Sie hatte ein Leben lang die filigrane Handschrift Arthurs in Maschinenschrift übertragen, im Kloster Ottobeuren alte Quellen für Arthur aus dem Lateinischen übersetzt, sie reflektierte als hochgebildete Frau das Leben und den schöpferischen Prozeß unablässig und schuf die inneren Lebensbedingungen des Alltags, unter denen das heutige Lebenswerk Arthurs wohl erst möglich wurde. „Eine Liebesgeschichte hohen Grades” nannte Josef Othmar Zöller die Beziehung der beiden und hoffte, daß die Biographen sich einmal daran wagen würden. Sie werden die vielen geheimnisvollen Geschehnisse zwischen den beiden zu verstehen haben, Geschehnisse, die sich nur einem intuitiven Zugang erschließen.

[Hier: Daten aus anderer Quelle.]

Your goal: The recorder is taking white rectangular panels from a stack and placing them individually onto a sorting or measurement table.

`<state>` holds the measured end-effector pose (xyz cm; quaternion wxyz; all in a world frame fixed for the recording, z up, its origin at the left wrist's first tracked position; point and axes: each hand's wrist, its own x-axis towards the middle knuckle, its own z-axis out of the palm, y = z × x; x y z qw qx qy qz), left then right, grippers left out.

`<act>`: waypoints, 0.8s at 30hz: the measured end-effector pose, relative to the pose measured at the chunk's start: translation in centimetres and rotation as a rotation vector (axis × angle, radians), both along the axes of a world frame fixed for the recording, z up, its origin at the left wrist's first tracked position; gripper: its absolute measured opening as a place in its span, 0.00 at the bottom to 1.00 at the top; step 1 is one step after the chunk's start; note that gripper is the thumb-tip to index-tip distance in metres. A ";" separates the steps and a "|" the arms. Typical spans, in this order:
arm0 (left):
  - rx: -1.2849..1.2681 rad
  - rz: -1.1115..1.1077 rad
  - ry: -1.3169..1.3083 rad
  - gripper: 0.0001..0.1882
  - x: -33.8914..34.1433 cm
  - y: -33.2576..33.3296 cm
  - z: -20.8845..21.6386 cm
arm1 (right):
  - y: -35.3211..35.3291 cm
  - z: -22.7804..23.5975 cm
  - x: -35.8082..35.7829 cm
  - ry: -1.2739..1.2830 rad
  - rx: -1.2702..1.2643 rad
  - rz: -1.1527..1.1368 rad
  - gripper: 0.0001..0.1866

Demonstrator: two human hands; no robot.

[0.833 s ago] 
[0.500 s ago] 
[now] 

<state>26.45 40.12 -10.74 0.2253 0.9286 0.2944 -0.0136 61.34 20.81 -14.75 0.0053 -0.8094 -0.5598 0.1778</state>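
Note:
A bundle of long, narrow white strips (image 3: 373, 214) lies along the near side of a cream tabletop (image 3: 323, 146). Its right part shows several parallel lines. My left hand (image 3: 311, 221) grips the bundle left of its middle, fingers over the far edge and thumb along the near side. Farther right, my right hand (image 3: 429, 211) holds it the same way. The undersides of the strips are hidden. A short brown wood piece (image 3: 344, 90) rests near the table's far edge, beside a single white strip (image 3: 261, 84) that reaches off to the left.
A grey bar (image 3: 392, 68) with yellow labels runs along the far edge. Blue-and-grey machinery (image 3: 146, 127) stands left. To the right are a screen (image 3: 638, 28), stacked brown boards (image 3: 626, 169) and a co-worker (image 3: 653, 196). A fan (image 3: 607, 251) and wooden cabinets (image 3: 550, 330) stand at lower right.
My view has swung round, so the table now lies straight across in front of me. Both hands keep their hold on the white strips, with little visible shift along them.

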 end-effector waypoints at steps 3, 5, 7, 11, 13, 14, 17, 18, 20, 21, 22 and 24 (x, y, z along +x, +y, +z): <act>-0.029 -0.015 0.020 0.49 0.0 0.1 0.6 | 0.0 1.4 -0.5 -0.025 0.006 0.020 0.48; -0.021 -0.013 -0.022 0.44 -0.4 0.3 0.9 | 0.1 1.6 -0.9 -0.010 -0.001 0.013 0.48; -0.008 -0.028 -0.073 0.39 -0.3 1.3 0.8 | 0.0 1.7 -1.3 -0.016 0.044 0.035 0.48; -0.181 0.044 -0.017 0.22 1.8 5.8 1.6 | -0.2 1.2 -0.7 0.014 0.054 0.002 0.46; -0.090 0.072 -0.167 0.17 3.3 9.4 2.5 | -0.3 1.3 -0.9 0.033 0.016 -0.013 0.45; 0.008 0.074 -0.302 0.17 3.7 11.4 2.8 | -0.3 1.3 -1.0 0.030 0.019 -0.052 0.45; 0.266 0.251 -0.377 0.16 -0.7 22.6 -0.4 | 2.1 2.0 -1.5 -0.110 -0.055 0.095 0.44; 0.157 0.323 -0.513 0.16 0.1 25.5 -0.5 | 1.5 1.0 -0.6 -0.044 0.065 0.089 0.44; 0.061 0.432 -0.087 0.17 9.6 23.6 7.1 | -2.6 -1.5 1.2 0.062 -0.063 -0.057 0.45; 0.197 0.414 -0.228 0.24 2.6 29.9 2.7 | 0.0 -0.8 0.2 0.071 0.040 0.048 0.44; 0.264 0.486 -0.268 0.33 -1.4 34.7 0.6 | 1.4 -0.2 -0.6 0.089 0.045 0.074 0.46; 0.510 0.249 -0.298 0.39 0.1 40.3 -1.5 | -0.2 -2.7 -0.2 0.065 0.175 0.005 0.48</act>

Als Magdalena einmal im Krankenhaus war. lebte Arthur einige Zeit in unserer Familie am Speichacker. Eines Tages sagte er unverhofft und ganz sicher, daß Magdalena in diesem Augenblick aus ihrer Narkose erwacht sei. Wir fuhren ins Krankenhaus und Magdalena kam tatsächlich zu sich und fragte: „Bin ich gestorben oder bist du gestorben oder sind wir beide gestorben?” Und erfüllt von Dankbarkeit bereitete Arthur das Ankommen ihres Tagesbewußtseins in der sinnlichen Welt vor und holte sie mit einer Flut liebevoller Worte wie über eine Brücke in die Gegenwart des Krankenzimmers vollends zu uns zurück.

Er hat uns immer wieder an die Brücken zwischen den Welten erinnert, Brücken, wie sie auch von der wunderbaren Landschaft und Natur und den Menschen unserer Oberstdorfer Heimat in die geistige Heimat hineinführen. Er hat diese Brücken vielen Oberstdorfern und Korningern in inspirierten Worten und im begnadeten Klang seiner Stimme, aber vor allem im Geschenk seiner Freundschaft und Menschlichkeit hinterlassen.

So mag es uns in dankbarer Verbundenheit mit den beiden erlaubt sein, in der milden Spätnachmittagssonne über den Korninger Viehweiden in Liebe und Freude an sie zu denken und hin und wieder zu meinen, wir hätten sie gerade in diesem Licht Spazierengehen sehen.